● Brief
In full and without change, repeat the records shown below.

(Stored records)
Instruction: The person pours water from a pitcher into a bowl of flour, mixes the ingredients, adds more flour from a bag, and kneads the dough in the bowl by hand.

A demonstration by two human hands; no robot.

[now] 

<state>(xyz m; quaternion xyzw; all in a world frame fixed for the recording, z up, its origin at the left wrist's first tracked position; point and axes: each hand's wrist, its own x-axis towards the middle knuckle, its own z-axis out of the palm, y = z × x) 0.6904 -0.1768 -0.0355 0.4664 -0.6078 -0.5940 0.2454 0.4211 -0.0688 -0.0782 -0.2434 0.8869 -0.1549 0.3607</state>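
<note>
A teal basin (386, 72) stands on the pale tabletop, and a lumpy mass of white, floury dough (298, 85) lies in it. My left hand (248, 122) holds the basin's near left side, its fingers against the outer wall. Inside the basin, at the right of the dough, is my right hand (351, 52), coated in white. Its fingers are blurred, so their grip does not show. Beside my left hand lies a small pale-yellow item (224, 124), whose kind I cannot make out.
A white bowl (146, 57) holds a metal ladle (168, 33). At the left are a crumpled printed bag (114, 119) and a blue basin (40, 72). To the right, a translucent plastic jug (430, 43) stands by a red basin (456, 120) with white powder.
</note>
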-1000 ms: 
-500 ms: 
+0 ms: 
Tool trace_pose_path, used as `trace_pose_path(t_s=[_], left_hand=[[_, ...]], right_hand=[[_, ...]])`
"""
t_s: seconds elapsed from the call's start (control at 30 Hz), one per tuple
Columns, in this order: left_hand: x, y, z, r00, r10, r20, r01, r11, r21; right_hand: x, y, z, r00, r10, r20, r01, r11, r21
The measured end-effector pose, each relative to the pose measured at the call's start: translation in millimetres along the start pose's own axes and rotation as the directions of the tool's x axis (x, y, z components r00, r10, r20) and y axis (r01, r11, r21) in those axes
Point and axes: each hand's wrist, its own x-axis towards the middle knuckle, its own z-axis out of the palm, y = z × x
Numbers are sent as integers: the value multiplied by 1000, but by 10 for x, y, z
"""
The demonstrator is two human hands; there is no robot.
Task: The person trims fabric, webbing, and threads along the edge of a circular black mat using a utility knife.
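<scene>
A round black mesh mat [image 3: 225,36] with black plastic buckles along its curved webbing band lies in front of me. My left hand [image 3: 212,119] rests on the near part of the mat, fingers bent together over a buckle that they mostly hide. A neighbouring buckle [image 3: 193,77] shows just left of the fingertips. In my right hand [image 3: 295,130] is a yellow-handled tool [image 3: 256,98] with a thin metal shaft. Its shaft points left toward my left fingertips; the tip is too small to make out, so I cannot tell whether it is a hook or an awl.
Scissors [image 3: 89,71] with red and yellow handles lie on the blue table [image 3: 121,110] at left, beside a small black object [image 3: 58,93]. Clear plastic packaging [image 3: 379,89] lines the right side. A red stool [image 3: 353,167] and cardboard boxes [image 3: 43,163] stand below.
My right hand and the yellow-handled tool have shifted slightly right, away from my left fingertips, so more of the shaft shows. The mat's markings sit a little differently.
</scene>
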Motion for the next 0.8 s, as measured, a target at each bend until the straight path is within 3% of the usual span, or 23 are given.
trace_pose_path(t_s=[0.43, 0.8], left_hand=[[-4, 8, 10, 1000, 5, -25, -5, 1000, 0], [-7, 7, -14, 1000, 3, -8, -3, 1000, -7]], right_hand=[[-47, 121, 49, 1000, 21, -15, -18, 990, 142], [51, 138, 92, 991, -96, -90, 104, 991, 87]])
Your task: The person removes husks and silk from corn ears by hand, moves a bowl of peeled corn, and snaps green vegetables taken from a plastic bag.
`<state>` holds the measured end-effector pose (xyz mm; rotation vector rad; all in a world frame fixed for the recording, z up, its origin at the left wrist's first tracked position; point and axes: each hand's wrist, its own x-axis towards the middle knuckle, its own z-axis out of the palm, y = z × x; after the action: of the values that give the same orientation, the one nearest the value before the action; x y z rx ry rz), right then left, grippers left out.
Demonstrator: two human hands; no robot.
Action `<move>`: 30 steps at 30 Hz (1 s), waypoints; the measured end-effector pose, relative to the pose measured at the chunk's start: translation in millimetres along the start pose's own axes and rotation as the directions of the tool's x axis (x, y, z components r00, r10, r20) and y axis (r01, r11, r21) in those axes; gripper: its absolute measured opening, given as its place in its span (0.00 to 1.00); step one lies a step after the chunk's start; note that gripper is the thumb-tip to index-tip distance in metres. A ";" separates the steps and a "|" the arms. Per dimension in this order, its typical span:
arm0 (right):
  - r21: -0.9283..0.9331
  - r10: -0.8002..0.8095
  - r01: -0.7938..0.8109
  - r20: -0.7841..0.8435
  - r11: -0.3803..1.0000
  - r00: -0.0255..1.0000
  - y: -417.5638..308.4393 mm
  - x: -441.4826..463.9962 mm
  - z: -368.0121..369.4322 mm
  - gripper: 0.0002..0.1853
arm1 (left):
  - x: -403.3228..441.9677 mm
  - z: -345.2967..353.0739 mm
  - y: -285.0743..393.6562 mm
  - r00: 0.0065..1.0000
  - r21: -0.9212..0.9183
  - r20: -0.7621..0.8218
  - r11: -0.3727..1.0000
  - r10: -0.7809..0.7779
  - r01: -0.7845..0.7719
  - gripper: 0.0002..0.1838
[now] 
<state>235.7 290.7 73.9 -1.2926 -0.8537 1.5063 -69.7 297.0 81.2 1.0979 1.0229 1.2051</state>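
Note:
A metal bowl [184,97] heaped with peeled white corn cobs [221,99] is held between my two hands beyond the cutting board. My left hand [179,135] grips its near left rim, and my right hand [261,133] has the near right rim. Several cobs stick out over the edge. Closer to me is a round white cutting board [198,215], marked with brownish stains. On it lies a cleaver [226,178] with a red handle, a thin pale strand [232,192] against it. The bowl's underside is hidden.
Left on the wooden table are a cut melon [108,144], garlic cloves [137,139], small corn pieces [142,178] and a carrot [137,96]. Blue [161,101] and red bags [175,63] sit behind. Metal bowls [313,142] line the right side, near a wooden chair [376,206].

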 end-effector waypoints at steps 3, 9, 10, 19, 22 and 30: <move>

● Response box
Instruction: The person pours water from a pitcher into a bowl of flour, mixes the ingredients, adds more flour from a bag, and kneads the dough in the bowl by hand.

A demonstration by two human hands; no robot.

[now] 

<state>(xyz m; quaternion xyzw; all in a world frame fixed for the recording, z up, its origin at the left wrist's first tracked position; point and axes: each hand's wrist, its own x-axis towards the middle knuckle, its own z-axis out of the palm, y = z × x) 0.6904 -0.1768 -0.0355 0.4664 -0.6078 -0.5940 0.2454 0.4211 -0.0688 -0.0782 -0.2434 0.8869 -0.1549 0.3607</state>
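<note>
A teal basin (386, 72) stands on the pale tabletop, and a lumpy mass of white, floury dough (298, 85) lies in it. My left hand (248, 122) holds the basin's near left side, its fingers against the outer wall. Inside the basin, at the right of the dough, is my right hand (351, 52), coated in white. Its fingers are blurred, so their grip does not show. Beside my left hand lies a small pale-yellow item (224, 124), whose kind I cannot make out.
A white bowl (146, 57) holds a metal ladle (168, 33). At the left are a crumpled printed bag (114, 119) and a blue basin (40, 72). To the right, a translucent plastic jug (430, 43) stands by a red basin (456, 120) with white powder.
</note>
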-1000 ms: 
-500 ms: 
+0 ms: 
Tool trace_pose_path, used as `trace_pose_path(t_s=[_], left_hand=[[_, ...]], right_hand=[[_, ...]])`
"""
t_s: seconds elapsed from the call's start (control at 30 Hz), one per tuple
Columns, in this order: left_hand: x, y, z, r00, r10, r20, r01, r11, r21; right_hand: x, y, z, r00, r10, r20, r01, r11, r21
The measured end-effector pose, each relative to the pose measured at the call's start: translation in millimetres along the start pose's own axes and rotation as the directions of the tool's x axis (x, y, z components r00, r10, r20) and y axis (r01, r11, r21) in those axes
Point and axes: each hand's wrist, its own x-axis towards the middle knuckle, its own z-axis out of the palm, y = z × x
Numbers are sent as integers: the value multiplied by 1000, but by 10 for x, y, z
"""
The demonstrator is two human hands; there is no robot.
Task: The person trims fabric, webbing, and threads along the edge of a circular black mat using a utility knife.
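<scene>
A round black mesh mat [image 3: 225,36] with black plastic buckles along its curved webbing band lies in front of me. My left hand [image 3: 212,119] rests on the near part of the mat, fingers bent together over a buckle that they mostly hide. A neighbouring buckle [image 3: 193,77] shows just left of the fingertips. In my right hand [image 3: 295,130] is a yellow-handled tool [image 3: 256,98] with a thin metal shaft. Its shaft points left toward my left fingertips; the tip is too small to make out, so I cannot tell whether it is a hook or an awl.
Scissors [image 3: 89,71] with red and yellow handles lie on the blue table [image 3: 121,110] at left, beside a small black object [image 3: 58,93]. Clear plastic packaging [image 3: 379,89] lines the right side. A red stool [image 3: 353,167] and cardboard boxes [image 3: 43,163] stand below.
My right hand and the yellow-handled tool have shifted slightly right, away from my left fingertips, so more of the shaft shows. The mat's markings sit a little differently.
</scene>
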Motion for the next 0.8 s, as measured, a target at each bend until the straight path is within 3% of the usual span, or 23 are given.
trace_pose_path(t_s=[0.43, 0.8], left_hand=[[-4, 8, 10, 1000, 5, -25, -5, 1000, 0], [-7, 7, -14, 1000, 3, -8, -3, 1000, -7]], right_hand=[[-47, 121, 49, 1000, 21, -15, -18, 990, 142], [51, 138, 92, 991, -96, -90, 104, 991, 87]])
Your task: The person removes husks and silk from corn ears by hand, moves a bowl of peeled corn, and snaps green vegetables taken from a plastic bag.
`<state>` holds the measured end-effector pose (xyz mm; rotation vector rad; all in a world frame fixed for the recording, z up, its origin at the left wrist's first tracked position; point and axes: each hand's wrist, its own x-axis towards the middle knuckle, its own z-axis out of the palm, y = z × x; after the action: of the values that give the same orientation, the one nearest the value before the action; x y z rx ry rz), right then left, grippers left out.
Demonstrator: two human hands; no robot.
Action `<move>`: 30 steps at 30 Hz (1 s), waypoints; the measured end-effector pose, relative to the pose measured at the chunk's start: translation in millimetres along the start pose's own axes and rotation as the directions of the tool's x axis (x, y, z components r00, r10, r20) and y axis (r01, r11, r21) in those axes; gripper: its absolute measured opening, given as its place in its span (0.00 to 1.00); step one lies a step after the chunk's start; note that gripper is the thumb-tip to index-tip distance in metres. A ";" separates the steps and a "|" the arms. Per dimension in this order, its typical span:
arm0 (right):
  - r21: -0.9283..0.9331
  - r10: -0.8002..0.8095
  - r01: -0.7938..0.8109
  - r20: -0.7841..0.8435
  - r11: -0.3803..1.0000
  - r00: -0.0255..1.0000
  - y: -417.5638..308.4393 mm
  - x: -441.4826..463.9962 mm
  - z: -368.0121..369.4322 mm
  - gripper: 0.0002..0.1853
arm1 (left):
  - x: -403.3228..441.9677 mm
  - z: -345.2967..353.0739 mm
  - y: -285.0743..393.6562 mm
  - r00: 0.0065..1.0000
  - r21: -0.9212..0.9183
  - r20: -0.7621..0.8218
  - r11: -0.3727..1.0000
  - r10: -0.7809..0.7779
  - r01: -0.7845..0.7719
  - gripper: 0.0002..0.1838
[now] 
<state>235.7 290.7 73.9 -1.2926 -0.8537 1.5063 -69.7 297.0 81.2 1.0979 1.0229 1.2051</state>
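Note:
A metal bowl [184,97] heaped with peeled white corn cobs [221,99] is held between my two hands beyond the cutting board. My left hand [179,135] grips its near left rim, and my right hand [261,133] has the near right rim. Several cobs stick out over the edge. Closer to me is a round white cutting board [198,215], marked with brownish stains. On it lies a cleaver [226,178] with a red handle, a thin pale strand [232,192] against it. The bowl's underside is hidden.
Left on the wooden table are a cut melon [108,144], garlic cloves [137,139], small corn pieces [142,178] and a carrot [137,96]. Blue [161,101] and red bags [175,63] sit behind. Metal bowls [313,142] line the right side, near a wooden chair [376,206].
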
 end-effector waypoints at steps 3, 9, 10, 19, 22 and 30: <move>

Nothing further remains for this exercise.